“Ele era mil/ Tu és nenhum/ Na guerra és vil/ Na cama és mocho/ Tira
as mãos de mim/ Põe as mãos em mim/ E vê se o fogo dele/ Guardado em mim/ Te
incendeia um pouco...
Éramos nós/ Estreitos nós/ Enquanto tu/ És laço frouxo/ Tira as mãos
de mim/ Põe as mãos em mim/ E vê se a febre dele/ Guardada em mim/ Te contagia
um pouco...” (BUARQUE, Chico)
Saudações flamengas a todos,
Já que estamos na época das
cartinhas e das notinhas, também quero entrar na onda e mandar minha humilde
epístola aos briosos jogadores do nosso time.
* * *
Prezados jogadores,
E então? Satisfeitos? Contentes
com o que obraram até aqui?
Não quero ser repetitivo, mas
vamos lembrar um pouquinho: eliminado das finais de um dos piores Estaduais da
história, ocupante do “honroso” 13º lugar do Brasileiro com a expressiva marca
de DEZ derrotas em 19 jogos, ou seja, perdemos METADE dos jogos que disputamos,
e agora a cereja no bolo, a TERCEIRA DERROTA SEGUIDA para o PIOR time do
Campeonato Brasileiro. Uma das mais vazadas defesas da história da Série A não
leva um gol nosso há mais de 360 minutos. Perdemos os últimos QUATRO clássicos
regionais. Contra as equipes de São Paulo conseguimos a proeza de ganhar UM
ponto de quinze disputados, fora as goleadas.
Reconfortante, não?
Peguem o jogo de quarta passada.
Com um minuto, levaram um soco e uma pisada. O que nós, como torcedores,
imaginávamos que iríamos ver, minimamente, em campo? Vocês meterem uma rodinha,
baterem boca uns cinco minutos, arrepiar um adversário na primeira dividida e
com isso nivelar a quizumba. No entanto, vocês se esconderam do embate como
ratos. Uma postura lassa, covarde, frouxa. Que, desde então, deu o tom do que
veríamos a partir dali. Um time quase apático, dominado e envolvido
emocionalmente, taticamente e até tecnicamente durante praticamente os 90
minutos. Que deixou a sensação de que o placar mínimo ficou barato. Isso porque
vocês gostavam e corriam para o treinador que saiu.

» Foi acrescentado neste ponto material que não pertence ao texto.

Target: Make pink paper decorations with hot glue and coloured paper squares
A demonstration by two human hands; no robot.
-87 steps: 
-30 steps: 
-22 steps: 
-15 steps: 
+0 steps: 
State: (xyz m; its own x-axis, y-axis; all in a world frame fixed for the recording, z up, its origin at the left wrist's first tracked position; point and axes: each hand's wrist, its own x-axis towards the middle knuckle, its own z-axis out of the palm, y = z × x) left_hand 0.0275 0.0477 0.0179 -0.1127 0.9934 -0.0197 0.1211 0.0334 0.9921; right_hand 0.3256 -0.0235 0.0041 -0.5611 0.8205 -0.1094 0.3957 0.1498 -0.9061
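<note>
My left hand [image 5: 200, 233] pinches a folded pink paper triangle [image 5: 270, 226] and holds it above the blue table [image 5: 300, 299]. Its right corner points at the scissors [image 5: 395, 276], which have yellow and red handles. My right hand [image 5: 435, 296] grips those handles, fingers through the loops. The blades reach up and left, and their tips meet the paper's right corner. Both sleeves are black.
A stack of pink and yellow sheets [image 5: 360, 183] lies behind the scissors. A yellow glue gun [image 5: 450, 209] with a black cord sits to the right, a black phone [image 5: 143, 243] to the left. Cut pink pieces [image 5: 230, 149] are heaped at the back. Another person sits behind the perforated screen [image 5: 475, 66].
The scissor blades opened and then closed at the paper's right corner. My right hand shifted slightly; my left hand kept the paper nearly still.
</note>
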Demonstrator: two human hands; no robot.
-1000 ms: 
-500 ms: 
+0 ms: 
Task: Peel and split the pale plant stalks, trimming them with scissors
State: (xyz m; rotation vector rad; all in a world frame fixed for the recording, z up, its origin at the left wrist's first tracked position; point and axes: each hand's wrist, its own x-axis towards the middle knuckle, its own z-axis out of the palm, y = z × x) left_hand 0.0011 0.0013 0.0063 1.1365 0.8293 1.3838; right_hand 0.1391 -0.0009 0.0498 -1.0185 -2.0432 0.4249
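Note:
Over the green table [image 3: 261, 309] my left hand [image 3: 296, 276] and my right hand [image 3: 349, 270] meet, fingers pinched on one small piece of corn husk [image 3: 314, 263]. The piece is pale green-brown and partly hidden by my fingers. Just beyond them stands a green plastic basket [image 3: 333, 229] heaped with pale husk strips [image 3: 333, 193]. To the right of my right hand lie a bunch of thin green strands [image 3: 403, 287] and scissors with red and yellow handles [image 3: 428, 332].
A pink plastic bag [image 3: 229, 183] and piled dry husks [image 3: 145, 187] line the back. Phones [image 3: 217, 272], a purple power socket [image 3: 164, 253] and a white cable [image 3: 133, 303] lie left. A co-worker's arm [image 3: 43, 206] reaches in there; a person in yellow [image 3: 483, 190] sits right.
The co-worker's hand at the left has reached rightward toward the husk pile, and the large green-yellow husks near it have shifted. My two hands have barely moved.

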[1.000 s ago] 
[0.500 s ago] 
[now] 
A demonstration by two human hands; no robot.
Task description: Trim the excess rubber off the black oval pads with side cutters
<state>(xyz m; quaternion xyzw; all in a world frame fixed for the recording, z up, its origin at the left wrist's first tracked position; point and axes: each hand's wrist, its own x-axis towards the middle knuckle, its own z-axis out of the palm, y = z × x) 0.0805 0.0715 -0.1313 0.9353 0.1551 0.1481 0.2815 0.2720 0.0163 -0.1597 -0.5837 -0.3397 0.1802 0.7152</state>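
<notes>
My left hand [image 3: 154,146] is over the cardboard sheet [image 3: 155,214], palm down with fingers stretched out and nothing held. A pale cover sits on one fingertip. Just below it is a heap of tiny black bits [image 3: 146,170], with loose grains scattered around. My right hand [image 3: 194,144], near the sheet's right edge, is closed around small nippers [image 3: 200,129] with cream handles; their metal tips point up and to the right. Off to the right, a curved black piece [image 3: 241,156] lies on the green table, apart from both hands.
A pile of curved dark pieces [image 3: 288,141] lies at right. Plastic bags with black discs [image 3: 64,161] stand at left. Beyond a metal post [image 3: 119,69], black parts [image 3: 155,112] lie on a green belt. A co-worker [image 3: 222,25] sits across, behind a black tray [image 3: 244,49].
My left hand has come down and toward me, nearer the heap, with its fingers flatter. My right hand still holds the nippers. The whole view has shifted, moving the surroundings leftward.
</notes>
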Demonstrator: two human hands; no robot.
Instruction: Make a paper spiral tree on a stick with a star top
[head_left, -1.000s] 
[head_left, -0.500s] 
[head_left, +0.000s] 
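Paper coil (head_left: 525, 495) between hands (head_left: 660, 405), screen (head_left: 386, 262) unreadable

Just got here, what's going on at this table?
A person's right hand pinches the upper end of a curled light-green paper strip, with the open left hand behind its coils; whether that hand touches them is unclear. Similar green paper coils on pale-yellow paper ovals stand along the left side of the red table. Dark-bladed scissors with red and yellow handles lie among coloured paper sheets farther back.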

Fico imaginando se não gostassem.
Agora eu me dirijo ao nosso
“capitão” atual. Assim, com as aspas. Você é um rapaz letrado. Educado. Bom de
conversa. Até joga alguma bola. Mas, vai por mim, esquece isso de querer
comandar. Você não lidera nem dinâmica de grupo. É muito fraquinho, muito
melancólico. Não tem cabeça. Aliás, você me lembra aquela personagem do
Dostoiévski (o Dostoiévski você conhece, né?), o tal Raskolnikov. Ele, um rapaz
cheio de ideia de grandeza que um dia mata uma velhinha. Acha que cometeu o
crime perfeito. Mas não aguenta a pilha que um comissário de polícia mais
esperto toca nele e acaba se entregando. Pois é, você me lembra esse sujeito.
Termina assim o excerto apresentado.